/sdxl-breeder

Primary LanguagePythonApache License 2.0Apache-2.0

SDXL Breeder

This is a tool for breeding Noken from SDXL. It's a work in progress.

We can generate many images per second -- this is one idea for exploring the latent spaces between prompts.

The idea

Explore sending nokens instead of tokens to CLIP for embedding.

Capabilities:

  • users can generate images from a prompt (seeding the universe)
  • users can generate images by selecting two existing images, which then mixes their embeddings (latent space of token embeddings sent to CLIP for guidance) to generate a new image

mix

If you don't like the image, you can try again and get a different mix!

mix2

What?

Let's desconstruct what happens when you send a prompt to SDXL (Turbo):

images = pipeline(prompt)

SDXL converts the prompt into prompt_embeds and pooled_prompt_embeds - and diffusers exposes a method encode_prompt that does this:

prompt_embeds, _, pooled_prompt_embeds, _ = pipeline.encode_prompt(prompt)

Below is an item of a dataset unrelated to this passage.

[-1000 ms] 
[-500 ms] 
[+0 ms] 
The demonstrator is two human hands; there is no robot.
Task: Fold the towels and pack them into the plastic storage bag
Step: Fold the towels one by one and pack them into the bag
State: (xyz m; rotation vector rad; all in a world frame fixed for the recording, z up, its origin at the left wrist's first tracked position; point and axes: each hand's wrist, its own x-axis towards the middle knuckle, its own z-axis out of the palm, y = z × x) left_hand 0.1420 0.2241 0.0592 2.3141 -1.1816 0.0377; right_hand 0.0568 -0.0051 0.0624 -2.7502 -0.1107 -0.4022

Note: For this experiment we are ignoring negative prompts

While it is fun to play with this latent space (try replacing prompt_embeds with torch.randn_like(prompt_embeds)), what I want to do is deeper still.

Those prompt_embeds are 77-dimensional vectors generated by CLIP. SDXL utilizes two text_encoder/tokenizer - but the logic is very similar - tokenize the input, then call the text_encoder with those token ids:

input_ids = tokenizer.encode(
    prompt,
    return_tensors="pt",
    padding="max_length",
    max_length=tokenizer.model_max_length,
)

prompt_embeds = text_encoder(input_ids=input_ids, output_hidden_states=True)
pooled_prompt_embeds = prompt_embeds[0]
prompt_embeds = prompt_embeds.hidden_states[-2].to("cpu")
return prompt_embeds, pooled_prompt_embeds

While we can easily generate the token embeddings using CLIP, we cannot send these embeddings (or modifications of them) into the CLIP Text Encoder Model.

def get_tok_embed(prompt, tokenizer, text_encoder):
    input_ids = tokenizer.encode(
        prompt,
        return_tensors="pt",
        padding="max_length",
        max_length=tokenizer.model_max_length,
    ).to(DEVICE)
    return text_encoder.get_input_embeddings()(input_ids)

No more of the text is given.